Manages the token budget for LLM context windows:

  • System prompt (~500 tokens)
  • User model snapshot (~300 tokens)
  • Conversation history (~2000 tokens)
  • Retrieved memories (remaining budget)
  • Response buffer (~400 tokens)

Structs§

Attachment
Path-attachment grounding for a chat turn. When the user references a local path in their message, the pipeline reads it on their behalf and hands the snapshot here so the LLM can see what’s actually there alongside memories and history. The SOUL prompt’s “ATTACHED_CONTENT” instructions explain how to read these blocks.
ContextAssembler
Context assembler — builds prompts respecting token budgets.
SkippedAttachment
A path the user referenced that couldn’t be attached (not found, outside security.allowed_paths, wrong file kind). Rendered as a <SKIPPED_PATH> tag so Brain can mention it instead of silently dropping the reference.
TokenBudget
Token budget allocation.
UserProfile
User profile data for context injection.

Constants§

CHARS_PER_TOKEN
Conservative chars-per-token ratio for the prompt estimator. English prose runs ~4 chars/token and code/JSON (common in attachments) ~3, so we use 3: packing never badly under-counts and overflows the model’s true window, while being far less wasteful than the old 2-chars/token guess (which threw away ~half the usable window). Deliberately a portable heuristic, not a model-specific BPE tokenizer — Brain is multi-provider (Ollama/qwen, OpenAI, …) and no single vocabulary is correct for all of them. Swapping in a real tokenizer later only needs to touch this module.
DEFAULT_CAPABILITIES
The always-on cognitive faculties, rendered as the fallback “Your Capabilities” section of the SOUL prompt. Used verbatim when no live capability digest is supplied (non-chat LLM paths, tests, custom prompts) and as the prefix of the live digest the chat path builds (see signal::pipeline::conversation).

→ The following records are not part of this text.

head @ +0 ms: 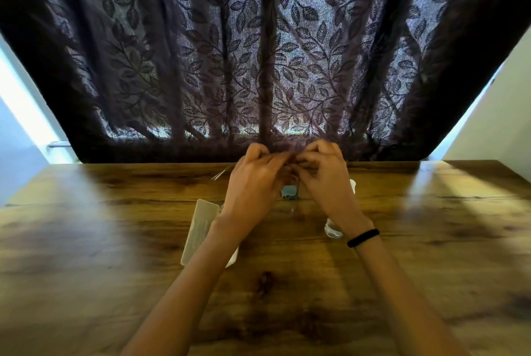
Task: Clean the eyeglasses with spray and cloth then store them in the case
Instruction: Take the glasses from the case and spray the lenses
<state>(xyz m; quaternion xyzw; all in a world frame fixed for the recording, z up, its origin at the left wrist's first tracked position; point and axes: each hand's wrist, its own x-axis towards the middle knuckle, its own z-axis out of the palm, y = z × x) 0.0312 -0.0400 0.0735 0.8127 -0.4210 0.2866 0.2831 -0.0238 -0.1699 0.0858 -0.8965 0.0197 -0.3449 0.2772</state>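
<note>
My left hand [253, 183] and my right hand [324, 174] meet above the far middle of the table, fingers pinched together on the thin-framed eyeglasses [296, 197]. One temple sticks out to the left and another hangs down between my hands. A small pale blue patch below my fingers is either a lens or a cloth; I cannot tell which. The translucent case [199, 229] lies on the table under my left forearm. A clear spray bottle [333, 229] lies beneath my right wrist, mostly hidden.
The wooden table [115, 240] runs to a far edge just behind my hands, where a dark leaf-patterned curtain [258, 54] hangs. A white edge [233, 258] shows under my left forearm beside the case. A black band circles my right wrist.
</note>
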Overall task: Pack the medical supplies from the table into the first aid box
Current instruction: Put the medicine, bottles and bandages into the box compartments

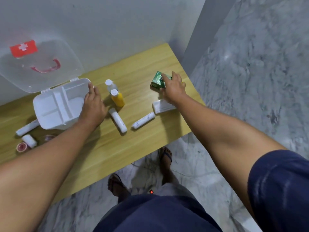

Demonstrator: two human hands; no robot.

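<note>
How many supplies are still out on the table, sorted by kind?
Bandage rolls: 4
Bottles: 2, one clear, one yellow
Green box: 1
Flat white packet: 1
Pink tape roll: 1
Total: 9

1. The first aid box (55, 106) lies open, lid (38, 64) tipped back, so the way in from above is free.
2. Two bottles (115, 94) stand between the hands.
3. Two white rolls (117, 120) lie across the middle of the counter (133, 64).
4. The counter behind the bottles is bare.
</note>
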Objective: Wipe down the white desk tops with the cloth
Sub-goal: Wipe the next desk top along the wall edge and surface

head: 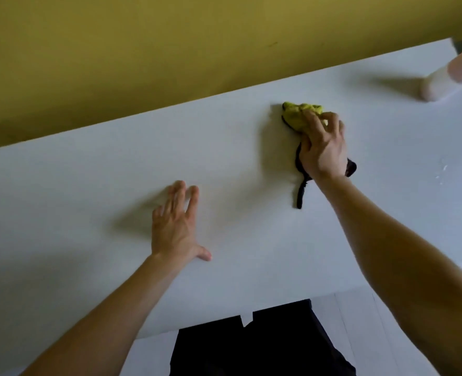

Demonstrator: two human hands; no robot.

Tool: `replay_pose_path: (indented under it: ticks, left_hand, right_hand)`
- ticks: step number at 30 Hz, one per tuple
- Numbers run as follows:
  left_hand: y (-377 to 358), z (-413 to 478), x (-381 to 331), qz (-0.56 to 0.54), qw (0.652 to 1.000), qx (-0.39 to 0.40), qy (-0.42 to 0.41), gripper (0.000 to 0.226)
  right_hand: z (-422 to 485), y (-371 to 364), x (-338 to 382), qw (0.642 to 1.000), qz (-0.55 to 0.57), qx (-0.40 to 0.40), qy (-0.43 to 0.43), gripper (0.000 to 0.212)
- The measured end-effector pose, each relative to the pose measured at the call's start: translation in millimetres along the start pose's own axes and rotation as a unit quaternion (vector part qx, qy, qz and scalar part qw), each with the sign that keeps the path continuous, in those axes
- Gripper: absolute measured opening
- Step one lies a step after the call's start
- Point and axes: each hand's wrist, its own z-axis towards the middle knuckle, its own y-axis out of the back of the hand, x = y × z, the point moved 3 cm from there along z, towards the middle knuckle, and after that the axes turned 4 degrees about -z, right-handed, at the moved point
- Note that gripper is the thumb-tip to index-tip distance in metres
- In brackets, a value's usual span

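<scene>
Pressing our right hand (323, 147) down, we gripped the yellow cloth (296, 115) with bent fingers, near the far edge of the white desk top (89, 185). Our left hand (174, 226) lay flat on the desk top, fingers straight, holding nothing.

Yellow-green cloth (300, 115), white desk (116, 191)
</scene>
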Motion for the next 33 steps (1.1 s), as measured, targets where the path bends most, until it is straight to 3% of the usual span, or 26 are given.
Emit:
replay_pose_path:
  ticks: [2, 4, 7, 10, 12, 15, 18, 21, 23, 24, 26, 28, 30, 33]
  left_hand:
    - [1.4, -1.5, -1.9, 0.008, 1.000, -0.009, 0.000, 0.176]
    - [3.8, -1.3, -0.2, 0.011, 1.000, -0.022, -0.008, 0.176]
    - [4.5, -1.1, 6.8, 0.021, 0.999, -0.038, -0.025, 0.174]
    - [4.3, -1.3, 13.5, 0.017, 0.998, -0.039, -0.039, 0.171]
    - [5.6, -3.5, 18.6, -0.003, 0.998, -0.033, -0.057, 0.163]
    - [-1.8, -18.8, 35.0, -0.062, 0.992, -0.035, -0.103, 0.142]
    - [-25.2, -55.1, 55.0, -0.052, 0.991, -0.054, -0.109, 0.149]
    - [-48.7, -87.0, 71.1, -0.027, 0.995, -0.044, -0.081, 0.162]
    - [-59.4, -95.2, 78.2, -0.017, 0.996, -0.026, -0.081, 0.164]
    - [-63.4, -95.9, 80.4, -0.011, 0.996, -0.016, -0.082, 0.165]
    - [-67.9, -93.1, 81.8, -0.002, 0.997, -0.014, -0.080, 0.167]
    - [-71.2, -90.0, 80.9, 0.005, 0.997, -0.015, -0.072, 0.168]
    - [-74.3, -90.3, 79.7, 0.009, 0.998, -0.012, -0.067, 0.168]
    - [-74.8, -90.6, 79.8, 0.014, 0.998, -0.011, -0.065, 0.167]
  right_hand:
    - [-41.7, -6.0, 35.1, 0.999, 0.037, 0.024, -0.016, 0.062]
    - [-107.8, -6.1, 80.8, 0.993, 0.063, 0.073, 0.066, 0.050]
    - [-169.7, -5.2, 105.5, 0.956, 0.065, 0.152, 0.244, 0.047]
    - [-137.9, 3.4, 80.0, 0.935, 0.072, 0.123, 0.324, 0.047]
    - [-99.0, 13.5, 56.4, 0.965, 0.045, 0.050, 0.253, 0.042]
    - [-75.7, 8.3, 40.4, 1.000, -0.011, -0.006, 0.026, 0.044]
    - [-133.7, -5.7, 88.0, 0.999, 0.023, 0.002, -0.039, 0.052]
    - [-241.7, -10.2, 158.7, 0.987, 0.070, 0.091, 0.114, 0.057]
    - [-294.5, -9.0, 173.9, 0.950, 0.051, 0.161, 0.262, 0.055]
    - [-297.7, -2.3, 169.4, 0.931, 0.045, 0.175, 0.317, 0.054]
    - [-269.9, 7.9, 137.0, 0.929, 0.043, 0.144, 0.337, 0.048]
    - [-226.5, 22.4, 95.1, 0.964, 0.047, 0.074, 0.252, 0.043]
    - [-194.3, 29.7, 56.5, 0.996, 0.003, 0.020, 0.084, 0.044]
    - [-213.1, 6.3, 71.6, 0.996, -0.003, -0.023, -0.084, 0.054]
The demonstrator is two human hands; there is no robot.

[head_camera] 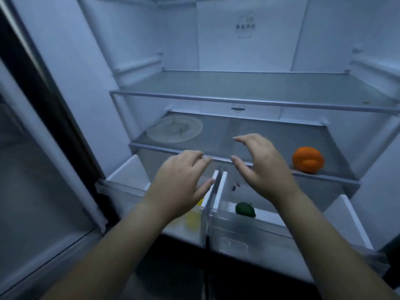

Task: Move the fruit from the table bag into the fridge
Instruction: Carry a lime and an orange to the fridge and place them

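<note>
The fridge [138,53] stands open in front of me. An orange fruit [307,159] rests on the right end of the lower glass shelf [259,135]. A dark green fruit [245,209] lies in the right crisper drawer [249,237]. A yellow fruit [193,217] shows in the left crisper drawer [127,176], partly hidden by my wrist. My left hand [180,182] hovers over the left drawer, fingers apart, holding nothing. My right hand [263,164] hovers over the right drawer in front of the lower shelf edge, fingers curved and apart, holding nothing. The table bag is out of sight.
A pale round plate [174,129] lies at the left of the lower shelf. The upper glass shelf [249,87] is bare. The open fridge door [39,169] stands at my left. Both drawers are pulled out towards me.
</note>
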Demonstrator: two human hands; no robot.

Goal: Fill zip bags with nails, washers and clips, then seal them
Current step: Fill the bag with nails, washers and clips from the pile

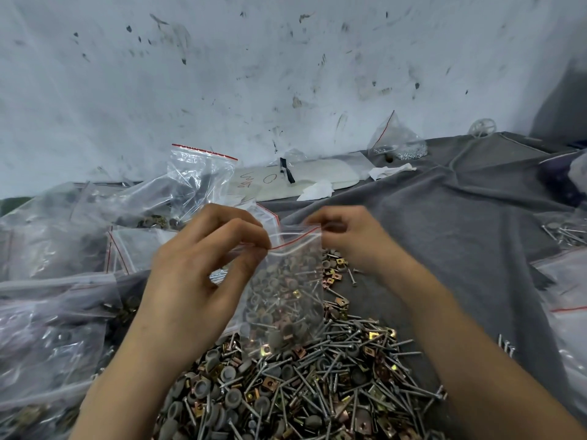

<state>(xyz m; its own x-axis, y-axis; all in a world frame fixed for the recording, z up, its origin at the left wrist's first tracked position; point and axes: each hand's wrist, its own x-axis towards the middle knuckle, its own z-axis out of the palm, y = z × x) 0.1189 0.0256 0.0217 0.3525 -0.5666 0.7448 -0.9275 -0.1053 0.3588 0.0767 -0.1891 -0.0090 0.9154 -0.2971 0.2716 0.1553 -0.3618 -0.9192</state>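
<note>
I hold the bag [286,293] by its top edge over the pile [301,385] of loose hardware, so that anything spilled drops back into stock. I cannot tell whether the bag's bottom touches the pile. The left hand [203,268] pinches the left end of the strip [295,241] between thumb and fingertips. The right hand [352,239] pinches the right end, fingers curled. Gripping both ends keeps the mouth taut and level, which I judge to be the set-up for pressing the seal shut. Whether the strip is already closed along its length I cannot tell. The bag is thin clear film, creased and glossy, with a red line along the mouth. It hangs well filled with slim steel nails, round grey domed washers and small square brass-coloured clips with a centre hole. The pile holds the same three parts, spread on a soft grey cloth [444,223], which likely stops them rolling. To my left lies a heap of filled bags [54,312], within reach but beside the working area.
</note>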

Keeping the wording in one place stops the static and live views from drifting.
ONBOARDING_ADDENDUM
System-prompt addendum injected while the user has fewer than 5 facts. Makes the LLM naturally curious and question-asking during onboarding.
ONBOARDING_GREETING
Hardcoded greeting for first-ever chat session (0 facts). Printed directly — no LLM call needed.
TOKEN_BUDGETS
Default token budgets.

Functions§

estimate_tokens
Estimate the token count of text for budgeting and packing decisions. Single source of the heuristic — every budget check in this module routes through here so they can’t drift.